Today forty-eight years after arriving in Halifax, I still am enthralled at the luck we have had in coming to this country and of being accepted by Canada. I often wonder what would have been our fate if we had stayed in Italy. Would we have achieved as much? I don't think so. I am now in my thirtieth year of teaching mathematics in St. Lambert, QC. Hardly a week goes by without my thinking about this wonderful journey that we undertook so long ago. I often think of how integrated I have become. My students have no knowledge of my background. I have no accent or stereotypic features. Just my name is "different". I have become one of 'them'. Occasionally, one of my students will ask me if I'm Italian. I reply, 'I'm Canadian', just like them. That a little boy, who left Italy for the grand adventure full of fear and wonderment, is now their math teacher and is accepted as normal part of their lives is truly amazing. Would they be surprised if they knew this about me? Or, would they accept this as being typically Canadian?

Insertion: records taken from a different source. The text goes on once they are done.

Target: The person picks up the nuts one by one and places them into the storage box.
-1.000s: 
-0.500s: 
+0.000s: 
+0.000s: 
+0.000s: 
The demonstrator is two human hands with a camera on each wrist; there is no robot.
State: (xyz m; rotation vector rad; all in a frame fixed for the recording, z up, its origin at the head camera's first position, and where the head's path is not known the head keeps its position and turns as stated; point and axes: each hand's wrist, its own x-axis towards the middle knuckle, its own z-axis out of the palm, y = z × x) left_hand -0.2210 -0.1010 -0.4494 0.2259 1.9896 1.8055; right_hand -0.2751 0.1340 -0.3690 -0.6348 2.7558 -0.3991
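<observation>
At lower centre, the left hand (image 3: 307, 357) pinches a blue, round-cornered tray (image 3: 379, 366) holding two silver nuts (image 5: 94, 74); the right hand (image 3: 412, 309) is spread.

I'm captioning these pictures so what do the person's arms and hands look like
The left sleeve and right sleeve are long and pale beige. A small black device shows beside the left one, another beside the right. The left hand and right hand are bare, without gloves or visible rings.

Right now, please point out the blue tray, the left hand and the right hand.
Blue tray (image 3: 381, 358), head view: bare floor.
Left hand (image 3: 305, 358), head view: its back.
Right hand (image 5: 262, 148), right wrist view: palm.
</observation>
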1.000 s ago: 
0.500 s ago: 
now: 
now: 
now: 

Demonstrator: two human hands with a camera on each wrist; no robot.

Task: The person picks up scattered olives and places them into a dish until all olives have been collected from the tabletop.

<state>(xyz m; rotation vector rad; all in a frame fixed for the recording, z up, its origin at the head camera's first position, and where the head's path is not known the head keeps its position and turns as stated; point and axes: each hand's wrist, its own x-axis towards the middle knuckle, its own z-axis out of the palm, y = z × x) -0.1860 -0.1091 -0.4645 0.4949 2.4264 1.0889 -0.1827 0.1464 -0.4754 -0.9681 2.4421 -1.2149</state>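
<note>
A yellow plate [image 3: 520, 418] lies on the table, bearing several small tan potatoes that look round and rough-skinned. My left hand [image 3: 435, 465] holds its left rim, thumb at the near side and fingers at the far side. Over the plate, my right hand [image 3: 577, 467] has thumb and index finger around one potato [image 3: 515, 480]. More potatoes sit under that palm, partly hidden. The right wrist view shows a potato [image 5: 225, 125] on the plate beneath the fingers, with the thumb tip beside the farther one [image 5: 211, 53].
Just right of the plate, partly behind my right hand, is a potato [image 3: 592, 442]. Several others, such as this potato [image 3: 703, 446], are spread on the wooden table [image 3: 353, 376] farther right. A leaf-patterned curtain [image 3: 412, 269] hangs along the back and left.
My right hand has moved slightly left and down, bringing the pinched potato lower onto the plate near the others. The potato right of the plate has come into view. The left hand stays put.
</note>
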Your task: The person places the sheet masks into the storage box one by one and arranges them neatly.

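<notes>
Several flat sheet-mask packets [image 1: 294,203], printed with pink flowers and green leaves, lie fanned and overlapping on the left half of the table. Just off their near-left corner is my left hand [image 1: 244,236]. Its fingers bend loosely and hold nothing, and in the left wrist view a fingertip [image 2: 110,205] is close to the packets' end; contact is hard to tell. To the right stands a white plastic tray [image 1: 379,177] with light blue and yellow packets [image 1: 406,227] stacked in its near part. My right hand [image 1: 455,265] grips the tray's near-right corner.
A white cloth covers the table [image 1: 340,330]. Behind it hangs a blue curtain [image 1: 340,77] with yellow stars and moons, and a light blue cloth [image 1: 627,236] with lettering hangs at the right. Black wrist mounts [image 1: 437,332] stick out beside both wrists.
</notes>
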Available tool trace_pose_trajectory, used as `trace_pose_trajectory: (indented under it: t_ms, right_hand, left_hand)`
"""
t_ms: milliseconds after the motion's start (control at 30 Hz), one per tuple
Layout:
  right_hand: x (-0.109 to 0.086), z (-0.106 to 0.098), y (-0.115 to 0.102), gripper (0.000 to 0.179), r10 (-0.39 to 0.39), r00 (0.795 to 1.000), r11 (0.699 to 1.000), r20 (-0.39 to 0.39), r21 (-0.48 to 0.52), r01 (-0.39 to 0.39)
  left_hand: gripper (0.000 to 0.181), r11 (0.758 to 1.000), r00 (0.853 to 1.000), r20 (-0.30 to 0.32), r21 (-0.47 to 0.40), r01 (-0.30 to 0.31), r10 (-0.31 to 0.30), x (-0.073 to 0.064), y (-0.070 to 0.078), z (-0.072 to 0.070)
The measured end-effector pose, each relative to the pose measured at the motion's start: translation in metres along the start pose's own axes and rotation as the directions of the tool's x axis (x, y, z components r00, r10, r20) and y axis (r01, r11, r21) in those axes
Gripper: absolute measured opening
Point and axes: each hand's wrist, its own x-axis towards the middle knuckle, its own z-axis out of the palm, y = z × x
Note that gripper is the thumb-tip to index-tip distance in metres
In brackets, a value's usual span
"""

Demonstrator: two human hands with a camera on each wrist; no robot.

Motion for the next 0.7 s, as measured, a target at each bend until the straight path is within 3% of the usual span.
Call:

My siblings have done equally well. One of my brothers is an accountant. The other two brothers are partners in a successful landscaping business. Three of my four sisters are married to equally productive and successful men. The number of Canadian-born second-generation children in our family is an astonishing nineteen. They are professionals in engineering, nursing, banking, education, and merchandising. They in turn have 12 children of their own. All are fully integrated into the Canadian way of life. They love being Canadian citizens. They often travel outside the country. Some have been to Italy. But, they are always happy and content to return home to Canada.
We owe a great deal to our father. More than fifty years after his arrival to these hospitable shores of Canada, we still marvel at his courage, his ability to adapt to a different language and culture, and succeed in raising a family with the same morals, values, and work ethic with which he was raised. This was his legacy to his children.
To our father and mother, for their boundless sacrifices and support, we are truly grateful and thankful. For without them our lives would most surely be different today.
To Canada, we are also grateful, for allowing us the opportunity to become part of this great nation; for accepting us for what we were and for allowing us to become what we are, proud Canadians.